### Directions for this task
Look for "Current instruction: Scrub" in the entries below. Write out that line and all later lines exactly, ending with the final one.

= = = = = = =

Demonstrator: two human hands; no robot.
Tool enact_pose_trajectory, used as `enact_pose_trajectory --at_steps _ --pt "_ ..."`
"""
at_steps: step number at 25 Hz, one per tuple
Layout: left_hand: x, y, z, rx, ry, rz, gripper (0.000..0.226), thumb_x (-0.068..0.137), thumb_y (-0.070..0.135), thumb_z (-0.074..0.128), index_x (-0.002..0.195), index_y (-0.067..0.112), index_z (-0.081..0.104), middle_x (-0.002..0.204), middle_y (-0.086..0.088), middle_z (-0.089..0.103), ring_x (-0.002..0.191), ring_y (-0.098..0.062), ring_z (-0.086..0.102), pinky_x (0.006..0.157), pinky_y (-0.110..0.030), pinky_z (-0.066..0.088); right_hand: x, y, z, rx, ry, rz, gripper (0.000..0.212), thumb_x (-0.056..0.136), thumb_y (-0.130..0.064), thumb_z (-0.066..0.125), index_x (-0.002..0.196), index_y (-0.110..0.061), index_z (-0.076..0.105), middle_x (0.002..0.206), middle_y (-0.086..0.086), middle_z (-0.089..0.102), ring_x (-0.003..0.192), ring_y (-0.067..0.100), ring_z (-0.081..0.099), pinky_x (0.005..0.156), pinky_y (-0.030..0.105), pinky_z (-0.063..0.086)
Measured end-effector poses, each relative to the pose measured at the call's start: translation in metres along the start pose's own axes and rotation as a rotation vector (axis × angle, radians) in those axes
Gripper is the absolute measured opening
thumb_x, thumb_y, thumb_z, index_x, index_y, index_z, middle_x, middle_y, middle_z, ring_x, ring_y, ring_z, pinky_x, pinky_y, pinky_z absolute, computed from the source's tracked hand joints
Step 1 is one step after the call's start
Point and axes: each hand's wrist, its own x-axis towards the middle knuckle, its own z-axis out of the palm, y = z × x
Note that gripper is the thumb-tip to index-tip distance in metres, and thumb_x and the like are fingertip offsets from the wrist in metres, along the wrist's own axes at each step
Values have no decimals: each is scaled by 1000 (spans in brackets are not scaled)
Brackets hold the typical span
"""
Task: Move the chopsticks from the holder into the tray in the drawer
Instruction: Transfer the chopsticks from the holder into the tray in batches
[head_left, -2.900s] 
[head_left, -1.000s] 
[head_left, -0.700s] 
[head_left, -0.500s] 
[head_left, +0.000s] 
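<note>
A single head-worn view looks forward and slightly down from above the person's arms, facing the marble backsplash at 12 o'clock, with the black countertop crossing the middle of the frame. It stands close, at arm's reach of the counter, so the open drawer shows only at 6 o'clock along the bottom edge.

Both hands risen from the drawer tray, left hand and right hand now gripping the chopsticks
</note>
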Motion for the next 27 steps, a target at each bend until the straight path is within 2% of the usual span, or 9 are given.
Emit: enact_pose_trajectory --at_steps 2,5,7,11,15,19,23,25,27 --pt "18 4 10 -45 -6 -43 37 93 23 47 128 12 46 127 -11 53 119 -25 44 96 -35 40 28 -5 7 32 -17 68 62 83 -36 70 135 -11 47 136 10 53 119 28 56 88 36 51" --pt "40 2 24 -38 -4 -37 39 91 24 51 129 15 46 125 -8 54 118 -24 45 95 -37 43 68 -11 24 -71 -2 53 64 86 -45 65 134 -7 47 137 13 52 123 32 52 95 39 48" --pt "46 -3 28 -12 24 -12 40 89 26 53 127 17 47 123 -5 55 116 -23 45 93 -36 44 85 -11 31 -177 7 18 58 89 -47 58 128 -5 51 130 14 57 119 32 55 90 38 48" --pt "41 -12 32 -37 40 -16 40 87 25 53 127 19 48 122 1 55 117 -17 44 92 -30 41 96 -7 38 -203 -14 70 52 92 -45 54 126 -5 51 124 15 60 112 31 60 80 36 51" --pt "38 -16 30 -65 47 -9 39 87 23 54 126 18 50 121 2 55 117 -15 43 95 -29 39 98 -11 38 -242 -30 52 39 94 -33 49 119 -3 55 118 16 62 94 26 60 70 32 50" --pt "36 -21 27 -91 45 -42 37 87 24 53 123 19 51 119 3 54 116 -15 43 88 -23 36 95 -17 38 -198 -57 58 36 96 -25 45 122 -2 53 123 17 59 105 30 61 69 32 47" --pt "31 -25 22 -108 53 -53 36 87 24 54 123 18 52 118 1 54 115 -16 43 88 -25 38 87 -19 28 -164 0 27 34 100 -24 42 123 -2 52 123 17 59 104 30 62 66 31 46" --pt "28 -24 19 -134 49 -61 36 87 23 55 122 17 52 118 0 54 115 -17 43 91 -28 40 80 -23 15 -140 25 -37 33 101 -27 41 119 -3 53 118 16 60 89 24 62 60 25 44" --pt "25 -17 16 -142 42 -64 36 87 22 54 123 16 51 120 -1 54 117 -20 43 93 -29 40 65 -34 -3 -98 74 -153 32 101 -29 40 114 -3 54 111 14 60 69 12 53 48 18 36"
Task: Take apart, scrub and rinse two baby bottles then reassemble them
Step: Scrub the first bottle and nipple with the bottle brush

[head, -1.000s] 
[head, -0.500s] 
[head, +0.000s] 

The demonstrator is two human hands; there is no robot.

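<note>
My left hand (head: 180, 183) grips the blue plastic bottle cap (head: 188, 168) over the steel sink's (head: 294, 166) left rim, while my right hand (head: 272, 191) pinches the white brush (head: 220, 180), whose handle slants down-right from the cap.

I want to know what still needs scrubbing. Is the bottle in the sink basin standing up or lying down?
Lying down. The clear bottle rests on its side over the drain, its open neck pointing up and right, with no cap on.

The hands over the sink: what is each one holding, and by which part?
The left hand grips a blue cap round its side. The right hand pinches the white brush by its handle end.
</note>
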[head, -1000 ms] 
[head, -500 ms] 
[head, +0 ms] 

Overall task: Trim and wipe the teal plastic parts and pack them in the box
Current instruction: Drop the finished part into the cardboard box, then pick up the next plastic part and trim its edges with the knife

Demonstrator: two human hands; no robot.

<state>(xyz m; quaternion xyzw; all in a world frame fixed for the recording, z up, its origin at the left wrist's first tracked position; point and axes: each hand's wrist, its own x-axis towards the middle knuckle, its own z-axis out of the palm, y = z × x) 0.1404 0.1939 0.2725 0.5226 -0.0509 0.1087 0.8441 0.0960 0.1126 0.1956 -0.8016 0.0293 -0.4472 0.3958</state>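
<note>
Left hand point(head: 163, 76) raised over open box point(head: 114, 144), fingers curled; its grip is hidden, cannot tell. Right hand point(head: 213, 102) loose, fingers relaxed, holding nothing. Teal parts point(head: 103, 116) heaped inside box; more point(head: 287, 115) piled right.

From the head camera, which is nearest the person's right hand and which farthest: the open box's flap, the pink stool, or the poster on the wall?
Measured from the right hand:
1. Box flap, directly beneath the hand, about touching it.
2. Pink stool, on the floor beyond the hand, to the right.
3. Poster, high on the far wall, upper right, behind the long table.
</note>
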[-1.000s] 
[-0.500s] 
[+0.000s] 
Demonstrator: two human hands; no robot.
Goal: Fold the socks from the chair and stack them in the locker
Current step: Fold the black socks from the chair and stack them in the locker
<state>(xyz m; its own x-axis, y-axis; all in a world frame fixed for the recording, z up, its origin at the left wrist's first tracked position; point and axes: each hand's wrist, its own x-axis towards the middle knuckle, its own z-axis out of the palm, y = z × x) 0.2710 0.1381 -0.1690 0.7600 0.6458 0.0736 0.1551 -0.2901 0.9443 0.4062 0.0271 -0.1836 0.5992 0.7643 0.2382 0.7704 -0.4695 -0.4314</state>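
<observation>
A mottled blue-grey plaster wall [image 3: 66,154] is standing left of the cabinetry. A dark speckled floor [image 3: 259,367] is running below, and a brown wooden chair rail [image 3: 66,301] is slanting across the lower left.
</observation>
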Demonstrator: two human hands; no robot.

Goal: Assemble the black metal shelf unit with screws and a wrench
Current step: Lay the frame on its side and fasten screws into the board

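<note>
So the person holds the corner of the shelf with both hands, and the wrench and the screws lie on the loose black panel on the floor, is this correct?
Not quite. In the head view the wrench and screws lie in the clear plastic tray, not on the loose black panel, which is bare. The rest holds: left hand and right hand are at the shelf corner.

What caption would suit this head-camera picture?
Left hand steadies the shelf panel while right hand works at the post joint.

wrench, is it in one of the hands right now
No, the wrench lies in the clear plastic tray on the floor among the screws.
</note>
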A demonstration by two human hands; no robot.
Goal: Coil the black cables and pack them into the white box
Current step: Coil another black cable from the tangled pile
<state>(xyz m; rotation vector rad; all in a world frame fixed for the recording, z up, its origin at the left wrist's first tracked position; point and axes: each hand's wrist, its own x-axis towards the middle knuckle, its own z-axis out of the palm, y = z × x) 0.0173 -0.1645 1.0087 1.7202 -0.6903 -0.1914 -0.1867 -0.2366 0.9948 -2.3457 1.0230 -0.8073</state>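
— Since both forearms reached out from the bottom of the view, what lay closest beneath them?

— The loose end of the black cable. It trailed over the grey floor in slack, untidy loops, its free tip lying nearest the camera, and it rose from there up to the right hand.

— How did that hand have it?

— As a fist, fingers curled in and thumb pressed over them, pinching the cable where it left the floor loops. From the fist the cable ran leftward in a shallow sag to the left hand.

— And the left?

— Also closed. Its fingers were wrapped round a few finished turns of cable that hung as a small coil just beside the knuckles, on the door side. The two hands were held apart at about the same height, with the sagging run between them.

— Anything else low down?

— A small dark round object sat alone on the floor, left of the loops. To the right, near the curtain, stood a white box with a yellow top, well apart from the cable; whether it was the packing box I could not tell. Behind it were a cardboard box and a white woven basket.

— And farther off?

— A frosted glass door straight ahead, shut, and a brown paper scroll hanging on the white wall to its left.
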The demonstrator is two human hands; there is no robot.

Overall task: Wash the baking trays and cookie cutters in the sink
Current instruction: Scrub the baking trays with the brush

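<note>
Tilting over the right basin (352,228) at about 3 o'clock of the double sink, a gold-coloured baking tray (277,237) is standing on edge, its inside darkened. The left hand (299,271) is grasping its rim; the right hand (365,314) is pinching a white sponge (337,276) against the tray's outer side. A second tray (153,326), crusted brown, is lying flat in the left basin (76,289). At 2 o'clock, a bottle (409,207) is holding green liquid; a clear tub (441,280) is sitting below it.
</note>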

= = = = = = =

### Solution to this exercise
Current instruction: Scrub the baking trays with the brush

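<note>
Tilting over the right basin (352,228) at about 3 o'clock of the double sink, a gold-coloured baking tray (277,237) is standing on edge, its inside darkened. The left hand (299,271) is grasping its rim; the right hand (365,314) is pinching a white sponge (337,276) against the tray's outer side. A second tray (153,326), crusted brown, is lying flat in the left basin (76,289). At 2 o'clock, a bottle (409,207) is holding green liquid; a clear tub (441,280) is sitting below it.
</note>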

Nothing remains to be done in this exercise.